Bununla birlikte bilmemiz gerekir ki Kür Şad öncelikle ve doğru tanımıyla Türk edebiyatı tarihinin bir figürüdür. Zira Türk tarihinde Kür Şad adında bir kişi bulunmamaktadır. Tarih kitaplarında ve kimi akademik yayında bu ismin geçmesi Atsız’ın edebi kuvvetini göstermesi bakımından güzel; fakat tarihçiliğimiz açısından yanlış bir durum olduğunu göstermektedir. Hemen belirtmek isterim ki, Bozkurtların Ölümü’nde anlatılan hadiseler tarihi verilere çok büyük oranda ve titizlikle uymaktadır. (Bunu ele alan daha geniş kapsamlı bir yazıyı ilerde yazacağım). Eski Türk tarihi açısından sıkıntılı meselelerden biri burada roman karakterlerinin isimleriyle ilgili olarak karşımıza çıkmaktadır. Çoğu Türk büyüğünün adının mevsuk halini maalesef bilememekteyiz. Çin kaynaklarında ise bu kişiler Çin isimleriyle adlandırılmıştır. Çinlilerin bu alışkanlığı bugün dahi devam etmektedir. Dolayısıyla Kür Şad adında bir tarihsel kişi yoktur; ama bahsedilen Kök Türk ihtilal denemesi gerçektir ve tıpkı romanda anlatıldığı gibi kırk kahraman Türk tarafından denenmiştir. Bu hadiseden Çin’in Eski T’ang Sülalesi Tarihi’nde şöyle bahsedilir:
“T’u-li Kağanın biraderi Chieh-she-shuai, Chen-kuan saltanat devresinin ilk yıllarında, yani, 627’lerde, huzura çıkmış ve saray muhafızları sanggünü olarak atanmıştı. 13. yılda (639) İmparator Ch’ang-an’daki saraydan çıkıp Chiu-ch’eng Sarayına doğru yola koyulduğunda, o, yani Chieh-she-shuai, kendi bölüğünden 40 kişi ile anlaştı; bunlar Ho-lo-ku’yu koruma altına alıp geceleyin İmparator’un ordugahına sokuldular; tam dört sıra kalın perde-duvarı aştılar; yaylarını gererek rastgele ok atmaya başladılar ve böylece onlarca saray muhafızını öldürdüler. Garnizon kumandanı Sun Wu-k’ai, askerleriyle cesurane bir şekilde hücuma geçince, bunlar geri çekildiler ve kuzeye, Wei suyuna doğru kaçtılar; maksatları kendi bölüklerine gitmek idi. Fakat hepsi hemen yakalandı ve idam edildi. Ho-lo-ku ise affedildi ve ”Tepelerin Ardına’ sürüldü.” (İ. Togan, G. Kara, C. Baysal; Çin Kaynaklarında Türkler. Eski T’ang Tarihi.Chiu T’ang-shu, s. 25, 178, TTK, 2006; Liu Mau Tsai; Çin Kaynaklarına Göre Doğu Türkleri, s. 198-199, Selenge 2006; A. Taşağıl; Gök Türkler II, s. 25-26, TTK, 1999,)
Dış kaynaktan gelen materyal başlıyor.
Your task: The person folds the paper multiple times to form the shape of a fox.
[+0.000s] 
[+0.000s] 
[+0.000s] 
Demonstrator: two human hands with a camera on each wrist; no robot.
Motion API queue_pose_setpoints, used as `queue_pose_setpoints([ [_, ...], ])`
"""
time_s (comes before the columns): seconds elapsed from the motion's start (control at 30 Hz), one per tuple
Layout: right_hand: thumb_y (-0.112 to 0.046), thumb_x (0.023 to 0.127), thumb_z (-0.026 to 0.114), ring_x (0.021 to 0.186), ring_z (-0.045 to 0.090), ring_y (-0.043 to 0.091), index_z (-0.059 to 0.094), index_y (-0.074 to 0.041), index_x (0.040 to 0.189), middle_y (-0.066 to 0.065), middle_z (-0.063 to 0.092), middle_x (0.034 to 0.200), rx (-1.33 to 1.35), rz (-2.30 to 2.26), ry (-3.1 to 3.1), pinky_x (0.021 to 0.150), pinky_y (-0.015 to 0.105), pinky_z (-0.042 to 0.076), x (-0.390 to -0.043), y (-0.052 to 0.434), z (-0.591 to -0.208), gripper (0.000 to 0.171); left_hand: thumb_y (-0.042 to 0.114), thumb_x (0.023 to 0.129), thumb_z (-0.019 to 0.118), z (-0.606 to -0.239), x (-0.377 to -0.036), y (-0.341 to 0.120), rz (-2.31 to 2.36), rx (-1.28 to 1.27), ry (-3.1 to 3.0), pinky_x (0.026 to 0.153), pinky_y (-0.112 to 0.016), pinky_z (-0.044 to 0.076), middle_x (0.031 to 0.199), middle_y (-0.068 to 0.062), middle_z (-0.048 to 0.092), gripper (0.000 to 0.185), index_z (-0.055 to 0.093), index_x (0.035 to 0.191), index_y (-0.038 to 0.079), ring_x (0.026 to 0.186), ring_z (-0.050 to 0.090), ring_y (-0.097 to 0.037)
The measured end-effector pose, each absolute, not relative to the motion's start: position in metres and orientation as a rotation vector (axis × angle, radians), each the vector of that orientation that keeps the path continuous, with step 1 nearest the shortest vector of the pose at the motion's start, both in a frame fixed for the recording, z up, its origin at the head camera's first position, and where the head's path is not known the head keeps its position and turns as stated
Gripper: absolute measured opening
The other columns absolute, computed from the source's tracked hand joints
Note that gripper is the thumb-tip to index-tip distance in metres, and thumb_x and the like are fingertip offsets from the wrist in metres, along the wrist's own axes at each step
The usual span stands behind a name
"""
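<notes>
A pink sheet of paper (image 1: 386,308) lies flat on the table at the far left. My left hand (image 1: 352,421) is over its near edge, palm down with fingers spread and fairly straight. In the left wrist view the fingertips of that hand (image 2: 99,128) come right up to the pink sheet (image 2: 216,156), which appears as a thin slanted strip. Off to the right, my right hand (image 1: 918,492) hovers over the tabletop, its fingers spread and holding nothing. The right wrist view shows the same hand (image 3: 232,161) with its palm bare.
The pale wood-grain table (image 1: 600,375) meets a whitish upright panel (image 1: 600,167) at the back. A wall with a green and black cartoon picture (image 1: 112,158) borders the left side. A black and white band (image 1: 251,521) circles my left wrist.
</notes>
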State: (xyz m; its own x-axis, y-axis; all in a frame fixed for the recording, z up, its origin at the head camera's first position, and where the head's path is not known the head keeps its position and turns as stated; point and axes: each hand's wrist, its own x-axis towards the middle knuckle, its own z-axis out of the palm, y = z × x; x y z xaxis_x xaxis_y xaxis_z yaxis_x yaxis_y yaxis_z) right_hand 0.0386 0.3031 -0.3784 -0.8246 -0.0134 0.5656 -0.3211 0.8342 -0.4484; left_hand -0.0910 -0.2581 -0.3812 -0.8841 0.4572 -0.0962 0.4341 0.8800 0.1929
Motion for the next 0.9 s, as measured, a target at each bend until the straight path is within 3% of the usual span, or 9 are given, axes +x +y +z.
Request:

Bu metinde adı geçen T’u-li Kağan, romanda Kür Şad’ın ağabeyi olan Tulu Han’dır. Anlaşılacağı üzere Chieh-she-shuai de Kür Şad’dır. Ho-lo-ku da romanda Kür Şad’ın ihtilal denemesi başarılı olsa idi Türk Kağanı ilan etmeyi düşündüğü yeğenidir. Bundan sonra T’ang Tarihi, “Bozkurtlar Diriliyor” adlı devam romanının başında olduğu gibi, Çin İmparatoru ile Çinli bürokratların ülkede yerleşik Kök Türk kitlesinin akıbeti üzerine yaptıkları musahabeyle sürer. Atsız bu bilgileri yanlış hatırlamıyorsam bir Fransızca eserden derlemişti (belki de Chavannes’ten). “She”, Türkçe’deki “şad”a karşılık geliyor. “Chieh”i ne için “Kür” ile karşıladığını bilemiyorum. Belki bu Çince kelimenin doğrudan karşılığı olmasa da “Kür” sarsılmaz, pek yürekli, kabadayı, yiğit, cesur gibi anlamları içermesi dolayısıyla (bkz. Yaşar Çağbayır, Ötüken Türkçe Sözlük) bu romanın başkişisine isim olarak seçilmiş olabilir.
Neticede tarihimizde Kür Şad adını taşıyan bir kişi olmamakla beraber bu yakıştırma ad öyle yerleşmiştir ki, edebiyatın gücü onu hayal sahasından tarih sahasına taşımıştır. Önemli olan, hikaye edilen hadisenin gerçek, tarihî kayıtlarla doğrulanan bir hadise olması ve bu hadisenin mimarı olan büyük Türk soylusunun, taşıdığı hürriyet, diğerkâmlık, cesaret gibi hasletler dolayısıyla, hakiki adını yitirse de bir nevi sembol olarak taşıdığı değerdir.